**Your goal**
Determine how many lines in the records below contain "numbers", then state that number alone.

#### Data ####

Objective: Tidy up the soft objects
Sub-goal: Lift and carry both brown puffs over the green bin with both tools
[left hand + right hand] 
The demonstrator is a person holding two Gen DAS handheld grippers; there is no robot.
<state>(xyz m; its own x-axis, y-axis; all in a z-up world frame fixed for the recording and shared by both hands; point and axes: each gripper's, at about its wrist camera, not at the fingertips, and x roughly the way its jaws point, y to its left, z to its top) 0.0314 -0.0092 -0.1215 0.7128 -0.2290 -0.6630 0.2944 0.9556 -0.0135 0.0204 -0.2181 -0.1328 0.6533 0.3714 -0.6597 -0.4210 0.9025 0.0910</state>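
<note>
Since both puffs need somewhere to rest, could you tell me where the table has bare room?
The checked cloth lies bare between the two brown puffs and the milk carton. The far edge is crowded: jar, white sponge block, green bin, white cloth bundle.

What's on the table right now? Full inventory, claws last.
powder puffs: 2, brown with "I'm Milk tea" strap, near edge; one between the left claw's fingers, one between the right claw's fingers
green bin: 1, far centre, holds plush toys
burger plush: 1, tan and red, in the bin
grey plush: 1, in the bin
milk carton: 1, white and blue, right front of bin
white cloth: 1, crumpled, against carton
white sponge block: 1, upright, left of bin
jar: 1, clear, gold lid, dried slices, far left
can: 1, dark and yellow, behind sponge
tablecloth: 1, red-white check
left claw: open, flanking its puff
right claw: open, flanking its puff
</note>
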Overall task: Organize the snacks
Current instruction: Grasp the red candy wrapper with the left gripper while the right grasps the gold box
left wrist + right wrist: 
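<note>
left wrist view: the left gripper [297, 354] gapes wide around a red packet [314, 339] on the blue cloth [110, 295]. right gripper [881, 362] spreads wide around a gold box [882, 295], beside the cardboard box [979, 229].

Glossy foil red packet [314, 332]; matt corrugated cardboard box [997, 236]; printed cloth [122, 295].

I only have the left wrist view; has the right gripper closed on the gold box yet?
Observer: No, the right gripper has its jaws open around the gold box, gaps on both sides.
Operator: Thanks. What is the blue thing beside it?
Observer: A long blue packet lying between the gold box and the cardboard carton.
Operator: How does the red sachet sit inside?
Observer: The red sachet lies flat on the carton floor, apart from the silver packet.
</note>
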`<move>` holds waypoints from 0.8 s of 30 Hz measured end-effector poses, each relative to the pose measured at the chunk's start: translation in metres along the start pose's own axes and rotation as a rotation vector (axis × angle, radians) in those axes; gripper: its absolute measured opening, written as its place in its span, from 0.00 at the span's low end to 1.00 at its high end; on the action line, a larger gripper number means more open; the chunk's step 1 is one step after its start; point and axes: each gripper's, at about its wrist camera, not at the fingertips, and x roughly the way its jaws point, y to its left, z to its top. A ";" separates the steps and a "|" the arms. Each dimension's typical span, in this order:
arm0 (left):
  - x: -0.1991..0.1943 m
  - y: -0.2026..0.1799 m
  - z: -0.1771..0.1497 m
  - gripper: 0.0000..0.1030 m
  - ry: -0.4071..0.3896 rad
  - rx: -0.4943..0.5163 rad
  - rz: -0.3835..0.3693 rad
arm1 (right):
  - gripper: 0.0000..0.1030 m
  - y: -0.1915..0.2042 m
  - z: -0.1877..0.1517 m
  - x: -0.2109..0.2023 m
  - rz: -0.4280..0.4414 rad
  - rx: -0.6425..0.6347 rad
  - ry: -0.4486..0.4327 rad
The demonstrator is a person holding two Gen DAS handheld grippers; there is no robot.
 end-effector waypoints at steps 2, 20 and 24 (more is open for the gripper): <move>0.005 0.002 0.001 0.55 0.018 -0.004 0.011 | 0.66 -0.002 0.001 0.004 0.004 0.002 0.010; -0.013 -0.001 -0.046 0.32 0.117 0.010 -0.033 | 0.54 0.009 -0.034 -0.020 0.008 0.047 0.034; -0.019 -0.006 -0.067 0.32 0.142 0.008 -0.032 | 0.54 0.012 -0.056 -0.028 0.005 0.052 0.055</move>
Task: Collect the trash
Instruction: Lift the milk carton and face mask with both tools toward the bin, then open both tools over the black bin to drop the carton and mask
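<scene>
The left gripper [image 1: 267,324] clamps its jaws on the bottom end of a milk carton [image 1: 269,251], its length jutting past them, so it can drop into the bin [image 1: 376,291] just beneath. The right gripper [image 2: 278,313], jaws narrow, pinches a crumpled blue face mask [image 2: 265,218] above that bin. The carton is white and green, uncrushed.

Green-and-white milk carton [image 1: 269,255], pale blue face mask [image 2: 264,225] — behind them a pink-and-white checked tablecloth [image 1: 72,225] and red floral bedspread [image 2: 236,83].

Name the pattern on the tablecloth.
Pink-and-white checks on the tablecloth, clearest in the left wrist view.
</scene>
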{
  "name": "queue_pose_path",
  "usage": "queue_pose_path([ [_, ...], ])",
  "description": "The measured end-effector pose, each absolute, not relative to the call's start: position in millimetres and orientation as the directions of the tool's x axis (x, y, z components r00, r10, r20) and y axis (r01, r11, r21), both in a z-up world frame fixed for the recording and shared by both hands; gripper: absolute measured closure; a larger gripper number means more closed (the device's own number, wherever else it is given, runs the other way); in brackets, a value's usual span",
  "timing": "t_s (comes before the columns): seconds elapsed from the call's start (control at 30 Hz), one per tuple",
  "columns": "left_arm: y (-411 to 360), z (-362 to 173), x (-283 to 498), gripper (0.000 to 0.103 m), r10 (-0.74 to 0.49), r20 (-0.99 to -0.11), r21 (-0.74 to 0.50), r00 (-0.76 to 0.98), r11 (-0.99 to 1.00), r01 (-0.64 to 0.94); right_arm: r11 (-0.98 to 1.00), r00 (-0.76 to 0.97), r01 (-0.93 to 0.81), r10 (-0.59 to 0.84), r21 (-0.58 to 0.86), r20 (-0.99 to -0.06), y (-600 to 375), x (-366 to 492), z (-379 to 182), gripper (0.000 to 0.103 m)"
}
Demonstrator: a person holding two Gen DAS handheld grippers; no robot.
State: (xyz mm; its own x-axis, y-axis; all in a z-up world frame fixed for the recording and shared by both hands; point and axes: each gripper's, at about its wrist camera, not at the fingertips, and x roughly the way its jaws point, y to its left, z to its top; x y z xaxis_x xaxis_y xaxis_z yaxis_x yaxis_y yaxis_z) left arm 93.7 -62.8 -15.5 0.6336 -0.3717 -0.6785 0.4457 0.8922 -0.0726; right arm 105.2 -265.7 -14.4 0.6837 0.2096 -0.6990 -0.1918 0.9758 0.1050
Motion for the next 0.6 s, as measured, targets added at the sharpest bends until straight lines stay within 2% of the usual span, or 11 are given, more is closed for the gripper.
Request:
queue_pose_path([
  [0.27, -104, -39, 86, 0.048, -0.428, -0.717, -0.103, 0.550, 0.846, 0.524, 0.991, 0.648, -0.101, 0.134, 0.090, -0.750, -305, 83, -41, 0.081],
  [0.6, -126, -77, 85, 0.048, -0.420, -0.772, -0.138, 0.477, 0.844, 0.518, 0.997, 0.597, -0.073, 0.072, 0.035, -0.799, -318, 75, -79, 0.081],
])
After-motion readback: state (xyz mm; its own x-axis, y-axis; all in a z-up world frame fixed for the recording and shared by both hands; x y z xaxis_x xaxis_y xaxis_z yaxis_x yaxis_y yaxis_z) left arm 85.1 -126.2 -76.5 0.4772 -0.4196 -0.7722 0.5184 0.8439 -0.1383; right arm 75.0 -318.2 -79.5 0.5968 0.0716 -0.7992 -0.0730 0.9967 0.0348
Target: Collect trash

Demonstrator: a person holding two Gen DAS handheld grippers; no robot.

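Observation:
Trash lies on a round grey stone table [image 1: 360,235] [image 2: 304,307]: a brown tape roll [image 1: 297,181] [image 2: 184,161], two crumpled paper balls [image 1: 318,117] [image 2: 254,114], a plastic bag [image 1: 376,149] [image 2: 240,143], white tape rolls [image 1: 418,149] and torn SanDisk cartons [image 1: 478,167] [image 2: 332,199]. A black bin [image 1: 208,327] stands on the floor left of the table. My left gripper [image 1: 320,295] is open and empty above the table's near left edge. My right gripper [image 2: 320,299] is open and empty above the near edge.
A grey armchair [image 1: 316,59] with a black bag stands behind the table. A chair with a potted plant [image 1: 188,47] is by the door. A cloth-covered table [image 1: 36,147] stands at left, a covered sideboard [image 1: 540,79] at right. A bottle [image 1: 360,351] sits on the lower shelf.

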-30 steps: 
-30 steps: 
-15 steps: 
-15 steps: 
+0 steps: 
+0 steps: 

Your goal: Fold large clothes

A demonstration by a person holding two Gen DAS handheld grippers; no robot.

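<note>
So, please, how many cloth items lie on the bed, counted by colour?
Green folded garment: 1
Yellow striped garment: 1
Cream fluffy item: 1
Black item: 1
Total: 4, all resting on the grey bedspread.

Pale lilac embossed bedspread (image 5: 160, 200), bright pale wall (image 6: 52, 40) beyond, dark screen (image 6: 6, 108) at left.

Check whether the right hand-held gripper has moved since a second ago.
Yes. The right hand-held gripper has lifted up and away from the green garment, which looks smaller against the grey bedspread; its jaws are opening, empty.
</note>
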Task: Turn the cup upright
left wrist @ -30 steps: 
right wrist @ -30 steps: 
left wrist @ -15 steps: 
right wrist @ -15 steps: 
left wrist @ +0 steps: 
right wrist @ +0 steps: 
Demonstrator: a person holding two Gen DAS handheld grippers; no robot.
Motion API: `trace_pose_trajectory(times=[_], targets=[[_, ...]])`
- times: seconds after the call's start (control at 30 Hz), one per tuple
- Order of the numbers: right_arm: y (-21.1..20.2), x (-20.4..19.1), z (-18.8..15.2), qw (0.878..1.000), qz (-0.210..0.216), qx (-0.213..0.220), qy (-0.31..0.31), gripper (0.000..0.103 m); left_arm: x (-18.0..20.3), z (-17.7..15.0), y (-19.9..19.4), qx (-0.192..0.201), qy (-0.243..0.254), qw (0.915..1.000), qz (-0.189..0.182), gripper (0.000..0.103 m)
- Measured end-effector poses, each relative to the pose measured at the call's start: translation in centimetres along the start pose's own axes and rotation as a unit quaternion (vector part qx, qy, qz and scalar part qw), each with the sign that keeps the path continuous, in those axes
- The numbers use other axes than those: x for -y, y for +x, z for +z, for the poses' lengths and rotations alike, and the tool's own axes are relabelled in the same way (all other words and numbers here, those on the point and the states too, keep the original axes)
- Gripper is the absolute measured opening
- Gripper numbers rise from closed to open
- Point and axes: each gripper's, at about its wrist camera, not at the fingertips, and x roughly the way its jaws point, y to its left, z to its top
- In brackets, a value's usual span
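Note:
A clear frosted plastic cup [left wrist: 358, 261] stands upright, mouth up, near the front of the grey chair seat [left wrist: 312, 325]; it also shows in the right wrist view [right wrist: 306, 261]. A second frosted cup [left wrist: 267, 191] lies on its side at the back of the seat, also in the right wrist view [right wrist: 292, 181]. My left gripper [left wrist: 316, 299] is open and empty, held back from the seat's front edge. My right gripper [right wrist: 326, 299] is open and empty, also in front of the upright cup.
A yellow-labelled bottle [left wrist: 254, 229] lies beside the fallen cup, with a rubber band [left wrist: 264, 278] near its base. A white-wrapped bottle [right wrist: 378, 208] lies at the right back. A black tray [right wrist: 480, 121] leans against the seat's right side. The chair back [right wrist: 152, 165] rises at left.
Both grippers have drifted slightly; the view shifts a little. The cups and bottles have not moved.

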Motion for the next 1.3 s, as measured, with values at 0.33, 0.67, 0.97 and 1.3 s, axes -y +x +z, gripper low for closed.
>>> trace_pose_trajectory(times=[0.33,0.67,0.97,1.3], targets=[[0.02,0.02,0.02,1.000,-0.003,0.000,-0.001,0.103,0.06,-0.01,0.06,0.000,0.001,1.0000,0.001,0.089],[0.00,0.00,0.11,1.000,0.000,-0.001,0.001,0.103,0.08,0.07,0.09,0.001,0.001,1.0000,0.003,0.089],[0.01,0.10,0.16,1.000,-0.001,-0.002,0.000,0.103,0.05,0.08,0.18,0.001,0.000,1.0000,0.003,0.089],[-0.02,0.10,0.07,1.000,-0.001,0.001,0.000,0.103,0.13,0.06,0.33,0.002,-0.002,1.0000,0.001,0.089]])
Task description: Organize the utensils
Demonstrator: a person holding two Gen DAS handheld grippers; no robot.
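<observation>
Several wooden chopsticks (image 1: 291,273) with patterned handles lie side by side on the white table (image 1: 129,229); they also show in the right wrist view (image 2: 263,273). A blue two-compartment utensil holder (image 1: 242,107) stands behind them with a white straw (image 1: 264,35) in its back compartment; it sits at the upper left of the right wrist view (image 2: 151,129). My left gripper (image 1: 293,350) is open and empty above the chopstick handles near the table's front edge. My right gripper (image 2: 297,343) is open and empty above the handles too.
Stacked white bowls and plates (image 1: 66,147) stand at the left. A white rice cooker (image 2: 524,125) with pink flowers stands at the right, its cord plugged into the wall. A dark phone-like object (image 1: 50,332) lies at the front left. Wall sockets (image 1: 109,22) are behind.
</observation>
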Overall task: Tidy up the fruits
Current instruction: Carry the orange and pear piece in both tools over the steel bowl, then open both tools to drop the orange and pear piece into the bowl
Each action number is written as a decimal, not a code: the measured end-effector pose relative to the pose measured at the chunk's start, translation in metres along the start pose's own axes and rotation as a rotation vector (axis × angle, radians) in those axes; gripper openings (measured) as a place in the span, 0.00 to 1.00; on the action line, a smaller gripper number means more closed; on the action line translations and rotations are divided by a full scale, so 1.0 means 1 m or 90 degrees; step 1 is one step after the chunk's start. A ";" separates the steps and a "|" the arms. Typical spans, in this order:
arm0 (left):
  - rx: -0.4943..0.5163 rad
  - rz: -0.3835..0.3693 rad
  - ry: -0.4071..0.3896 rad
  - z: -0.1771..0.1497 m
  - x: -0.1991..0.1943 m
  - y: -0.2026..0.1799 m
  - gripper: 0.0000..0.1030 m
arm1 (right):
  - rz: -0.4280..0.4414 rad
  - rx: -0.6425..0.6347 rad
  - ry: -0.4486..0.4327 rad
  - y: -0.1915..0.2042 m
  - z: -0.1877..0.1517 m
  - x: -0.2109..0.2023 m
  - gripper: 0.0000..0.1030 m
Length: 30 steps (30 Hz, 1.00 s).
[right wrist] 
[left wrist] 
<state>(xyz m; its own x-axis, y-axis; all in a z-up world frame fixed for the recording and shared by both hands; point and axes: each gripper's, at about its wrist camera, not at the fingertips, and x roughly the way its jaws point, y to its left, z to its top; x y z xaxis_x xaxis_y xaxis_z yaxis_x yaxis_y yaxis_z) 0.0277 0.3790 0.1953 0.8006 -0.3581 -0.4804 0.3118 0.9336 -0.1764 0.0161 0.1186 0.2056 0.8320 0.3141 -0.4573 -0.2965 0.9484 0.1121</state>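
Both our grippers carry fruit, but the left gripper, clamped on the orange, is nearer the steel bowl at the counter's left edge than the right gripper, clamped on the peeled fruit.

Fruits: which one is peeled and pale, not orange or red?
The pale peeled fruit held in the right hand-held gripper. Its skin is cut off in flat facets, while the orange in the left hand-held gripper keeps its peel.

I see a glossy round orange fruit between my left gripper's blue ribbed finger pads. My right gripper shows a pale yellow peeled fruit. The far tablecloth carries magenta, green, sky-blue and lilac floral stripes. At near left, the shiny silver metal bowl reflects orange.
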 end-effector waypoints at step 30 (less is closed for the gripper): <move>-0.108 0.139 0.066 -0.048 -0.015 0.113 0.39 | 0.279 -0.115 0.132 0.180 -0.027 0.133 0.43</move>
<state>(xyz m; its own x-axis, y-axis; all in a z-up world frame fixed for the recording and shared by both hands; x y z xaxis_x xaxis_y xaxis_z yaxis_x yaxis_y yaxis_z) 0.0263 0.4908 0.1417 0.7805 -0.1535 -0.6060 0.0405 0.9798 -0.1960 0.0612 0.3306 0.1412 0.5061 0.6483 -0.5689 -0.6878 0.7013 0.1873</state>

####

**Expected answer**
3